## EXERCISE REQUIREMENTS:
For the material that follows, tally the lines holding "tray" and give the total alone.

## DATA SEGMENT:
------------------------------------------------

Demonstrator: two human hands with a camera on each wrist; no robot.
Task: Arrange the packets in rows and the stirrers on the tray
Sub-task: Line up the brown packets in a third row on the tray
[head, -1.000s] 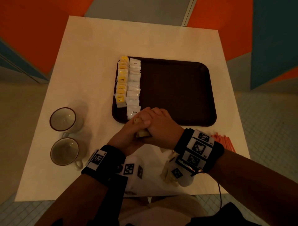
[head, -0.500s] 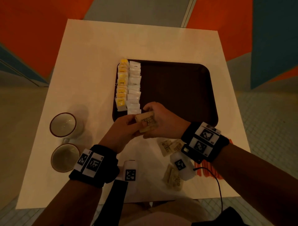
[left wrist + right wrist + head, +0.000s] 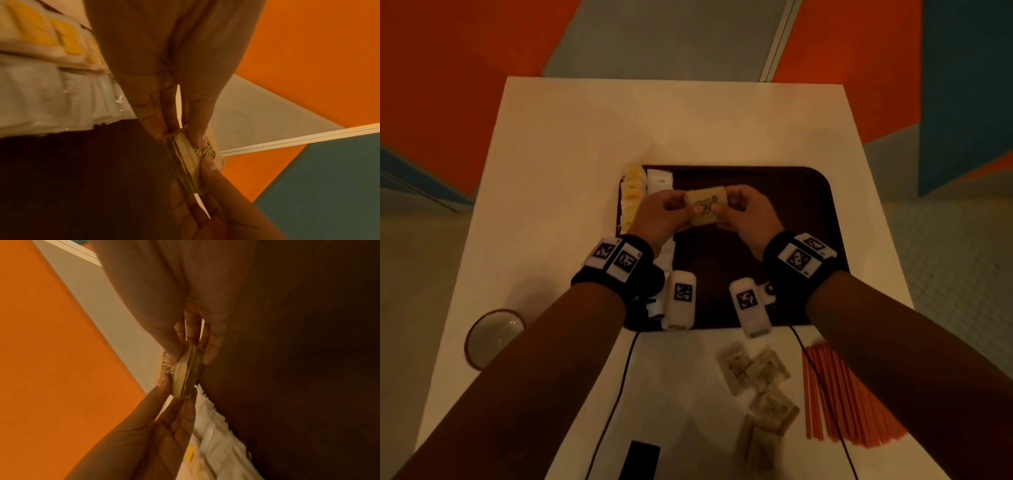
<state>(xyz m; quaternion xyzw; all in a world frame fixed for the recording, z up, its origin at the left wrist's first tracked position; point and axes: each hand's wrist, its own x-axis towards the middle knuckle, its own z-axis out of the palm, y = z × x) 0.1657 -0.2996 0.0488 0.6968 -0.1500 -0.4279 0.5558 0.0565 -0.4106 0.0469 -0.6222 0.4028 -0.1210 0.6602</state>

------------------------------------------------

## TASK RESULT:
2